What means SLC, MLC and TLC concerning SSDs?

If you have ever wondered what the abbreviations “MLC” and “SLC” concerning SSDs mean, then you will find an answer here. Below we present the different memory types and their characteristics.

In another article we have already dealt with the differences between HDDs and SSDs as well as their advantages and disadvantages. Now we want to go into further detail and introduce various types of SSDs.

The terms SLC, MLC and TLC name the type of SSD memory. They tell you how many bits are written on a memory cell of an SSD.

What do the abbreviations mean?

SLC stands for "Single-Level Cell". As the name implies, an SLC cell stores exactly one bit. MLC means "Multi-Level Cell" and indicates that more than one bit per cell can be stored. Normally, these are two bits per cell, because now also TLC ("Triple-Level Cell") with three bits per memory cell has been developed.

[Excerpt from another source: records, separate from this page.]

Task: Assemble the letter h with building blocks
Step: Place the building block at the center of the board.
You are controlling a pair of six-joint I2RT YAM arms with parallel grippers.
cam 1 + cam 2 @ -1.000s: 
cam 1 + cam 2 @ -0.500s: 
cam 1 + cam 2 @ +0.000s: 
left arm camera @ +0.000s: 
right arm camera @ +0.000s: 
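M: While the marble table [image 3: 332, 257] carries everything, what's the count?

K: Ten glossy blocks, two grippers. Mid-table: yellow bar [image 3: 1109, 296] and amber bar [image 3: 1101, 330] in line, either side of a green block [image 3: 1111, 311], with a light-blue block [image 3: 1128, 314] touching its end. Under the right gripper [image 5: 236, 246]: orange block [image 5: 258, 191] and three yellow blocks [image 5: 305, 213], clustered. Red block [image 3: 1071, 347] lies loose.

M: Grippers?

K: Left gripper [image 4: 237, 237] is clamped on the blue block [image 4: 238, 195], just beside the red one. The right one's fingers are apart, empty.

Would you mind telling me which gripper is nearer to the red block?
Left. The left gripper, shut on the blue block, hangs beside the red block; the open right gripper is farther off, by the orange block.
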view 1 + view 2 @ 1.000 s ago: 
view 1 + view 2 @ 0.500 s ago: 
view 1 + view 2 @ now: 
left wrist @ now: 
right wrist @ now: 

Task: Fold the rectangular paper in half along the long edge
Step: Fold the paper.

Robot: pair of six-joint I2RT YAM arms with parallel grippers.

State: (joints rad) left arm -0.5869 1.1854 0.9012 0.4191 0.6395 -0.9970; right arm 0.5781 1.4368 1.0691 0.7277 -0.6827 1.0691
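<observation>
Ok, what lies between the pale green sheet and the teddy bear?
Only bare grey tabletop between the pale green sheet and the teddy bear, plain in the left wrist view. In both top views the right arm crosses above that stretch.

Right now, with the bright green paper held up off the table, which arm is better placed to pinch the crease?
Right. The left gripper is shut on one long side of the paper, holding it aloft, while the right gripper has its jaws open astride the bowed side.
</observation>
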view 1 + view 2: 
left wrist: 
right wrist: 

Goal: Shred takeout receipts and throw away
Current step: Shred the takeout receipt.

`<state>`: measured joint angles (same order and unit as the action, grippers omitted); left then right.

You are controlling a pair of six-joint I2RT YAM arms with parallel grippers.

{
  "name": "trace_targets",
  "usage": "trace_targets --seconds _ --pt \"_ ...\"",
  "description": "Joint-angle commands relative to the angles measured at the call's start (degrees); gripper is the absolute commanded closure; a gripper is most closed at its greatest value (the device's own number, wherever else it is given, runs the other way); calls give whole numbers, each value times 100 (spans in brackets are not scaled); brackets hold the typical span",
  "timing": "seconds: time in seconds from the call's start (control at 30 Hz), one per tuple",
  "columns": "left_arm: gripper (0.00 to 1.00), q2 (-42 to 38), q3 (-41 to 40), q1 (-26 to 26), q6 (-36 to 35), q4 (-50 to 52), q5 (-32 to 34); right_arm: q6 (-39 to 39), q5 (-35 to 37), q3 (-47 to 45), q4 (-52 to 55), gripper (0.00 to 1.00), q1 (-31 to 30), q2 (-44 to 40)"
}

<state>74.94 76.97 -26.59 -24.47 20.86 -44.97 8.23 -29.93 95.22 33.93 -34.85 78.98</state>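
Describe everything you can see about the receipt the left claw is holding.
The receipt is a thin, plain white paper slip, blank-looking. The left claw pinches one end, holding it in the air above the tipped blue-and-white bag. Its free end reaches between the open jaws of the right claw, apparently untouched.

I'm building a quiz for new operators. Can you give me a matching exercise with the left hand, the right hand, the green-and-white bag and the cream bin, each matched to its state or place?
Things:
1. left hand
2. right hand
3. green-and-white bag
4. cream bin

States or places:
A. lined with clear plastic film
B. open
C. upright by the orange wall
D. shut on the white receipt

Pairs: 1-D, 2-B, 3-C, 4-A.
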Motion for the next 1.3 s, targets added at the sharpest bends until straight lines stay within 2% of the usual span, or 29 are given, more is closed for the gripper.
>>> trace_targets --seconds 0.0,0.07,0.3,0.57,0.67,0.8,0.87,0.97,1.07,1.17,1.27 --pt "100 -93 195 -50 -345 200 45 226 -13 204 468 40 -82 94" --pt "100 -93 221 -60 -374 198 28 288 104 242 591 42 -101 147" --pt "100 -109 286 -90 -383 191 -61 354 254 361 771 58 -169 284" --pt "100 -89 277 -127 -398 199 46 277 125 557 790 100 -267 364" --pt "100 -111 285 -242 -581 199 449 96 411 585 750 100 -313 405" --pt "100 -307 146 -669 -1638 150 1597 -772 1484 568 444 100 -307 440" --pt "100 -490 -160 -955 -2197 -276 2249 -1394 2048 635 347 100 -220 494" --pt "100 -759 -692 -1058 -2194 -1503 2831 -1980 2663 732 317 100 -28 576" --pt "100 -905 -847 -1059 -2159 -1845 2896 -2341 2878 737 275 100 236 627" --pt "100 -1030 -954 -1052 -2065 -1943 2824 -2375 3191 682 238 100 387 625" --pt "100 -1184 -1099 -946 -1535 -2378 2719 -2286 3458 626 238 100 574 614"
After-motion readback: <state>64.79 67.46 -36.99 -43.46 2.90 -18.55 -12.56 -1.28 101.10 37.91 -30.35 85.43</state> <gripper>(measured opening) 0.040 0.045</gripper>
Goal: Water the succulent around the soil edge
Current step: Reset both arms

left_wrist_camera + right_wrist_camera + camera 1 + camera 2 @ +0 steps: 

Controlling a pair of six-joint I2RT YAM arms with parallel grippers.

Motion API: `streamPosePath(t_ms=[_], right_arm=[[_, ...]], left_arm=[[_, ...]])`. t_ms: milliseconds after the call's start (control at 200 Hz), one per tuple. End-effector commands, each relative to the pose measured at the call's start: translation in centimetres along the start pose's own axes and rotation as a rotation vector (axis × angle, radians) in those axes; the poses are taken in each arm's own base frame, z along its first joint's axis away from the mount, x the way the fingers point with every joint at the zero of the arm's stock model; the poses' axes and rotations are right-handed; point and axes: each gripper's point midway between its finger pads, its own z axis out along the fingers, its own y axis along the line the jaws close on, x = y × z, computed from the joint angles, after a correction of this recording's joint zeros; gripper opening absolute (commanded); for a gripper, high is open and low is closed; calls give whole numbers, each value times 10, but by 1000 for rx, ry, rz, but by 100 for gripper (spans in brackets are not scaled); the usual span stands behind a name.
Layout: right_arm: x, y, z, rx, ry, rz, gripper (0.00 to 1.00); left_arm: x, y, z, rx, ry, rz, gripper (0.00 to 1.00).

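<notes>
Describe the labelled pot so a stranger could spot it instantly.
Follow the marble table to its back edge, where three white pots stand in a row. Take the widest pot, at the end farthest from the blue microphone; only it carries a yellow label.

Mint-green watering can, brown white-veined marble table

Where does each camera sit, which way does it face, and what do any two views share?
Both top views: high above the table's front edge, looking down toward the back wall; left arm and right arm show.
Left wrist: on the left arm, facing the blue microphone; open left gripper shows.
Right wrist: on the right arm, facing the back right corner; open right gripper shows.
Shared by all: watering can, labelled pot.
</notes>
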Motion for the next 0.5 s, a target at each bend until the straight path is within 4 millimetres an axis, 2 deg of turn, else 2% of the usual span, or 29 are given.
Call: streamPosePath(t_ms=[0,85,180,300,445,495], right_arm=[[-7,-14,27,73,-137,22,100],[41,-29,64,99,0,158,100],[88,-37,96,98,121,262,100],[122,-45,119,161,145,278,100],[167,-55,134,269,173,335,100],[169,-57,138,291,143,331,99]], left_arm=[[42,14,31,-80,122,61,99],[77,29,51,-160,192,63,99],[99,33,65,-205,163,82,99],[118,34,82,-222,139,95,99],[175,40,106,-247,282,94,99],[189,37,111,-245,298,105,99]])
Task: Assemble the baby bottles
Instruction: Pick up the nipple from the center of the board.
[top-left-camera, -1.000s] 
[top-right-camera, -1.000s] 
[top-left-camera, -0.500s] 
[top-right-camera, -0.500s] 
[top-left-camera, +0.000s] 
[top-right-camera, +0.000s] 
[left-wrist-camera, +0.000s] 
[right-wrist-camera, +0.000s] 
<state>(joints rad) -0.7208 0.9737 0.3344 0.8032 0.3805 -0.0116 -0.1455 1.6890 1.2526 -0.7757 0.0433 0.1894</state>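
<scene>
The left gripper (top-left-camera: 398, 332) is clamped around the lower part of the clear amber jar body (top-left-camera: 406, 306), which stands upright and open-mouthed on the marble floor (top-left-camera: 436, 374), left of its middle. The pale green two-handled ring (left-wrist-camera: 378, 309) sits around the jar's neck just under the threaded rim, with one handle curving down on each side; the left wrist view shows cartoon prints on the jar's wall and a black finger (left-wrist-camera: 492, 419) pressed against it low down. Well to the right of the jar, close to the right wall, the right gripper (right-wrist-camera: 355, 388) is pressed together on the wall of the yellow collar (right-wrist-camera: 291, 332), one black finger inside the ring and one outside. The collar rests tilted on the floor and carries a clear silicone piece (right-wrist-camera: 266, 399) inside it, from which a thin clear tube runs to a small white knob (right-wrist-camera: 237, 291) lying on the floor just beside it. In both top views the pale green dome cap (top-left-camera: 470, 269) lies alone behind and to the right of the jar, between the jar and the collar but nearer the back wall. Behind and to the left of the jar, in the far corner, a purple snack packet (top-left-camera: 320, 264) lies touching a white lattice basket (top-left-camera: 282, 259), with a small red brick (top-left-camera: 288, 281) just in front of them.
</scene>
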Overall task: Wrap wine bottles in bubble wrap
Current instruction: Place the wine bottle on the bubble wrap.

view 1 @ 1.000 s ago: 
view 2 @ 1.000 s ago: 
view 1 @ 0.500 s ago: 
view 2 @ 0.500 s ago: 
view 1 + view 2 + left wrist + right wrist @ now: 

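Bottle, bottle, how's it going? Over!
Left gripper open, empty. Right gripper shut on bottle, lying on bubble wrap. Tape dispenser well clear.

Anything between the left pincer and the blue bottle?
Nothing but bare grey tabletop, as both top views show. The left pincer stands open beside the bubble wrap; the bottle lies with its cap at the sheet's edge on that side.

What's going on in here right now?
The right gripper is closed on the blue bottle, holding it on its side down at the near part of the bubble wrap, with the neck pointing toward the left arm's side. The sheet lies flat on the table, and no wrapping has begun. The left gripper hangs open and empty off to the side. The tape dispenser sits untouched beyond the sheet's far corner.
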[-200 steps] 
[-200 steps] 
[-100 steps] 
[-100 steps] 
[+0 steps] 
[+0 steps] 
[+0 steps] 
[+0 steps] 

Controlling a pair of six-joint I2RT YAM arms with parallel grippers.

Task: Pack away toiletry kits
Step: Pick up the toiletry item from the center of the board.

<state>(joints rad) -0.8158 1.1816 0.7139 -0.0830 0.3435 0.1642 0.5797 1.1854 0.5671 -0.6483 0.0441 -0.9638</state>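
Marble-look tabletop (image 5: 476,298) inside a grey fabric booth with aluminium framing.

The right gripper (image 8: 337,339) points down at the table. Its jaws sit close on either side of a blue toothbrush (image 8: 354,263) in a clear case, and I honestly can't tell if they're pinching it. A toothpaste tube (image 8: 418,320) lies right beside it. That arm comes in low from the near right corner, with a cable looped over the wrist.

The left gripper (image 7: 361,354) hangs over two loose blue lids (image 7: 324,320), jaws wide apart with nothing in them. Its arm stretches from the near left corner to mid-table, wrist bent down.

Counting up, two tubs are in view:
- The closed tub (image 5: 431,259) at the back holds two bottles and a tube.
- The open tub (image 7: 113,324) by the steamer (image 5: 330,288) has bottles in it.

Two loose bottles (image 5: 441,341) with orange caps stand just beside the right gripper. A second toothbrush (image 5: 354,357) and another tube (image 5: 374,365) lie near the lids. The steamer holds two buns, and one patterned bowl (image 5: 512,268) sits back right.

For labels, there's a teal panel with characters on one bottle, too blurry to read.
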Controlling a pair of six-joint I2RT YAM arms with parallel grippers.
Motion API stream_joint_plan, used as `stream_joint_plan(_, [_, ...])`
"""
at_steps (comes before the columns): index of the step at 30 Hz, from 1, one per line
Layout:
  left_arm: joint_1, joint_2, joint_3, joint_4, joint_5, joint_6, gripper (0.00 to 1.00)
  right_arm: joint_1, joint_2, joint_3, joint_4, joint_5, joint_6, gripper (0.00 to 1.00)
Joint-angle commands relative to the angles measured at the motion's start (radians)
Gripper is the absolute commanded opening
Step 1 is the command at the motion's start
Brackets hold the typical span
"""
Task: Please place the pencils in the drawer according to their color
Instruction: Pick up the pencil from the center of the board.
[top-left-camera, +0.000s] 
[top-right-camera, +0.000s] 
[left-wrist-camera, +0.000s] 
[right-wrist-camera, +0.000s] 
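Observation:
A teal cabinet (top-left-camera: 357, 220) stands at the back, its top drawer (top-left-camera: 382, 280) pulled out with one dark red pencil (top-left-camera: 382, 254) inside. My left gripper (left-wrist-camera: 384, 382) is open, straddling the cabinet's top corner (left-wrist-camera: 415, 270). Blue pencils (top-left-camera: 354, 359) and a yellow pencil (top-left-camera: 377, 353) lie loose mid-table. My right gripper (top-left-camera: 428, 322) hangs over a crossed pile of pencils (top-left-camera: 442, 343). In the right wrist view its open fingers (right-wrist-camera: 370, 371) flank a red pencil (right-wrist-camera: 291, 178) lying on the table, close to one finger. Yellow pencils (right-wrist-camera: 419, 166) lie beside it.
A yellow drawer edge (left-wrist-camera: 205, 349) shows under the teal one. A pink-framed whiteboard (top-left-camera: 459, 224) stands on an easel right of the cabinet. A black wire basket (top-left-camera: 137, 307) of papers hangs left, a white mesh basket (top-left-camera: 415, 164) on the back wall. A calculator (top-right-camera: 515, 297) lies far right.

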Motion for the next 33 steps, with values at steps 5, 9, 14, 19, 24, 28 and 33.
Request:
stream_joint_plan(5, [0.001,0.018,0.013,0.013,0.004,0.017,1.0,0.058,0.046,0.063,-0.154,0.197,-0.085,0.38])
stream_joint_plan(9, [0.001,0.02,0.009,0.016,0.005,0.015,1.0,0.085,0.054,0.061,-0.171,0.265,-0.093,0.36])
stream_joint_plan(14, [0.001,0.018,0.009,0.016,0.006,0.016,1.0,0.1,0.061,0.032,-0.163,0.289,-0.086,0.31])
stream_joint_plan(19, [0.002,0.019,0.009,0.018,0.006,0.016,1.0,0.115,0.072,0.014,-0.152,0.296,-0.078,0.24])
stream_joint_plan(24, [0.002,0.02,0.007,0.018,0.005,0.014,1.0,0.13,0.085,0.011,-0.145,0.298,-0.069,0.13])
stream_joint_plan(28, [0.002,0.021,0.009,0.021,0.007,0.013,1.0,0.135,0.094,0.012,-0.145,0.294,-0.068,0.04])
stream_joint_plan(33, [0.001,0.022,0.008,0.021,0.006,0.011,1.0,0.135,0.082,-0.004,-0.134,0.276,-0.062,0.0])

Concerning these three types, Single-Level cells have the highest reading and writing speed. They also require less power, are durable, robust and suitable for an extended temperature range. However, they have only a relatively small memory and are quite expensive. Multi-Level Cell SSDs in contrast have a greater storage density and can store a much larger volume of data.

How does the storage density affect the wear?

MLC and TLS SSDs are often criticized for not being durable enough. As more information is stored per cell, the wear is higher than that of SLCs. For comparison: While manufacturers specify a lifetime for Single-Level Cells with 100,000 write cycles, Triple Level Cells only bear 1,000 writing processes. MLCs are at about 5,000 to 10,000 cycles.

This sounds comparatively low, but is usually absolutely sufficient. Thanks to techniques such as wear leveling, almost no one has to worry about the durability of his SSD.

What is wear leveling?

Wear leveling is used to extend the life of an SSD. The technique is often integrated in SSDs.  With an algorithm the write cycles are distributed homogenously, so that all memory cells are equal and that the SSD wears evenly.

This technique is distinguished between dynamic and static wear leveling. The former only distributes dynamic data, thus those that change when something is deleted and something else is saved. To prevent some cells from being described only once, while other cells fail already, static wear leveling algorithms move the static data to other blocks. The dynamic variation is often found in USB flash drives. With SSDs the static wear leveling is most commonly used.

What kind of SSDs does spo-comm sell?

As standard spo-comm offers Multi-Level Cell SSDs in different sizes, since these provide a high storage volume for a reasonable price. Some PCs (such as the WINDBOX and RUGGED series) can also be ordered with a 16 or 32 gigabyte SLC SSD. These are suitable for an extended temperature range of -40 to 85 degrees, but – despite the low storage density – are found in an upper price range.